EXERCISE: Set the listing down again, exactly as it stands below.

++++ DATA BELOW

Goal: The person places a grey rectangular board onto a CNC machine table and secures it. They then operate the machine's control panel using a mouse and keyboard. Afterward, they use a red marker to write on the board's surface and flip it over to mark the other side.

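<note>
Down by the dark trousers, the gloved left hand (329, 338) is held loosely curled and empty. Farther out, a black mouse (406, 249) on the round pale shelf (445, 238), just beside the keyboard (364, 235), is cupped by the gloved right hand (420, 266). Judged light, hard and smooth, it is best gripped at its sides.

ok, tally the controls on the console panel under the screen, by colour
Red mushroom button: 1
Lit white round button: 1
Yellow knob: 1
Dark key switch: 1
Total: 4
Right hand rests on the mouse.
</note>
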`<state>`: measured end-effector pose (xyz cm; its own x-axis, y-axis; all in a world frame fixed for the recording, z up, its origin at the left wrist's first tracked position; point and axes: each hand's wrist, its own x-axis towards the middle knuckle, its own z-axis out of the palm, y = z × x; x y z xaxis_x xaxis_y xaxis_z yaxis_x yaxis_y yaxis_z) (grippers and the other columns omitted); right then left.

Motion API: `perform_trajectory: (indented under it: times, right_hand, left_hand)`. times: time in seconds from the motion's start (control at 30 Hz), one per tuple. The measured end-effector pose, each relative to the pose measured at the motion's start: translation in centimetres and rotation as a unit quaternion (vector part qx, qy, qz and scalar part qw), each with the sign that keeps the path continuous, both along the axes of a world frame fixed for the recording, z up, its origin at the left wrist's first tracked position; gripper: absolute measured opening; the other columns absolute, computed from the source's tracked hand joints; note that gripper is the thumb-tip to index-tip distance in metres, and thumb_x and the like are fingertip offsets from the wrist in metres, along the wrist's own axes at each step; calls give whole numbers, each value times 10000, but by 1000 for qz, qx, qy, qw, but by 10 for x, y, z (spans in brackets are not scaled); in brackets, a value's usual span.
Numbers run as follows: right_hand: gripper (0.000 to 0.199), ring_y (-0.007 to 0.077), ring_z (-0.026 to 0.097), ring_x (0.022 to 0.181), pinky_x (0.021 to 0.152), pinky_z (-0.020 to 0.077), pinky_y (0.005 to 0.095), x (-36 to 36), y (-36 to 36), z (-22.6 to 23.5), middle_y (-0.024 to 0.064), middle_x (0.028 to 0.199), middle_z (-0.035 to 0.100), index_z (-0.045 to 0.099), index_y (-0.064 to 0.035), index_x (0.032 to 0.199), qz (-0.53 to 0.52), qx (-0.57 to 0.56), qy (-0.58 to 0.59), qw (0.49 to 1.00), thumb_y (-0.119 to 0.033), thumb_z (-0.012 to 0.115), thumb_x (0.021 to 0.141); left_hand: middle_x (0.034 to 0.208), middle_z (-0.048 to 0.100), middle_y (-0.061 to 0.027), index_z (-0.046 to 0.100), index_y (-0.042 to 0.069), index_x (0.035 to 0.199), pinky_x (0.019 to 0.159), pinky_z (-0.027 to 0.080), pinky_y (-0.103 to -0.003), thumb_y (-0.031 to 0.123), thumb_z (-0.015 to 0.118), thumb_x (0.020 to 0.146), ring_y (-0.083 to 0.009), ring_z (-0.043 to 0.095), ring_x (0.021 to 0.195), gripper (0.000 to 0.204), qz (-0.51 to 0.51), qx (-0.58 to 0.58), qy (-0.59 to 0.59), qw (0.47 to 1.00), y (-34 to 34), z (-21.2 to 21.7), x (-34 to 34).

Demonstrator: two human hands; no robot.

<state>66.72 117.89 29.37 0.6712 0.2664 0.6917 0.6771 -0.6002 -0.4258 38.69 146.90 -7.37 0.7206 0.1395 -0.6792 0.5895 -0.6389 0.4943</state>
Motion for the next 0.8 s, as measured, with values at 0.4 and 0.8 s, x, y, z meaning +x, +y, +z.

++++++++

FINAL ANSWER:
Goal: The person places a grey rectangular board onto a CNC machine table and secures it. They then operate the machine's control panel using a mouse and keyboard. Afterward, they use a red marker to write on the board's surface and flip it over to mark the other side.

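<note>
Down by the dark trousers, the gloved left hand (329, 338) is held loosely curled and empty. Farther out, a black mouse (406, 249) on the round pale shelf (445, 238), just beside the keyboard (364, 235), is cupped by the gloved right hand (420, 266). Judged light, hard and smooth, it is best gripped at its sides.

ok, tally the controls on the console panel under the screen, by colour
Red mushroom button: 1
Lit white round button: 1
Yellow knob: 1
Dark key switch: 1
Total: 4
Right hand rests on the mouse.
</note>
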`<state>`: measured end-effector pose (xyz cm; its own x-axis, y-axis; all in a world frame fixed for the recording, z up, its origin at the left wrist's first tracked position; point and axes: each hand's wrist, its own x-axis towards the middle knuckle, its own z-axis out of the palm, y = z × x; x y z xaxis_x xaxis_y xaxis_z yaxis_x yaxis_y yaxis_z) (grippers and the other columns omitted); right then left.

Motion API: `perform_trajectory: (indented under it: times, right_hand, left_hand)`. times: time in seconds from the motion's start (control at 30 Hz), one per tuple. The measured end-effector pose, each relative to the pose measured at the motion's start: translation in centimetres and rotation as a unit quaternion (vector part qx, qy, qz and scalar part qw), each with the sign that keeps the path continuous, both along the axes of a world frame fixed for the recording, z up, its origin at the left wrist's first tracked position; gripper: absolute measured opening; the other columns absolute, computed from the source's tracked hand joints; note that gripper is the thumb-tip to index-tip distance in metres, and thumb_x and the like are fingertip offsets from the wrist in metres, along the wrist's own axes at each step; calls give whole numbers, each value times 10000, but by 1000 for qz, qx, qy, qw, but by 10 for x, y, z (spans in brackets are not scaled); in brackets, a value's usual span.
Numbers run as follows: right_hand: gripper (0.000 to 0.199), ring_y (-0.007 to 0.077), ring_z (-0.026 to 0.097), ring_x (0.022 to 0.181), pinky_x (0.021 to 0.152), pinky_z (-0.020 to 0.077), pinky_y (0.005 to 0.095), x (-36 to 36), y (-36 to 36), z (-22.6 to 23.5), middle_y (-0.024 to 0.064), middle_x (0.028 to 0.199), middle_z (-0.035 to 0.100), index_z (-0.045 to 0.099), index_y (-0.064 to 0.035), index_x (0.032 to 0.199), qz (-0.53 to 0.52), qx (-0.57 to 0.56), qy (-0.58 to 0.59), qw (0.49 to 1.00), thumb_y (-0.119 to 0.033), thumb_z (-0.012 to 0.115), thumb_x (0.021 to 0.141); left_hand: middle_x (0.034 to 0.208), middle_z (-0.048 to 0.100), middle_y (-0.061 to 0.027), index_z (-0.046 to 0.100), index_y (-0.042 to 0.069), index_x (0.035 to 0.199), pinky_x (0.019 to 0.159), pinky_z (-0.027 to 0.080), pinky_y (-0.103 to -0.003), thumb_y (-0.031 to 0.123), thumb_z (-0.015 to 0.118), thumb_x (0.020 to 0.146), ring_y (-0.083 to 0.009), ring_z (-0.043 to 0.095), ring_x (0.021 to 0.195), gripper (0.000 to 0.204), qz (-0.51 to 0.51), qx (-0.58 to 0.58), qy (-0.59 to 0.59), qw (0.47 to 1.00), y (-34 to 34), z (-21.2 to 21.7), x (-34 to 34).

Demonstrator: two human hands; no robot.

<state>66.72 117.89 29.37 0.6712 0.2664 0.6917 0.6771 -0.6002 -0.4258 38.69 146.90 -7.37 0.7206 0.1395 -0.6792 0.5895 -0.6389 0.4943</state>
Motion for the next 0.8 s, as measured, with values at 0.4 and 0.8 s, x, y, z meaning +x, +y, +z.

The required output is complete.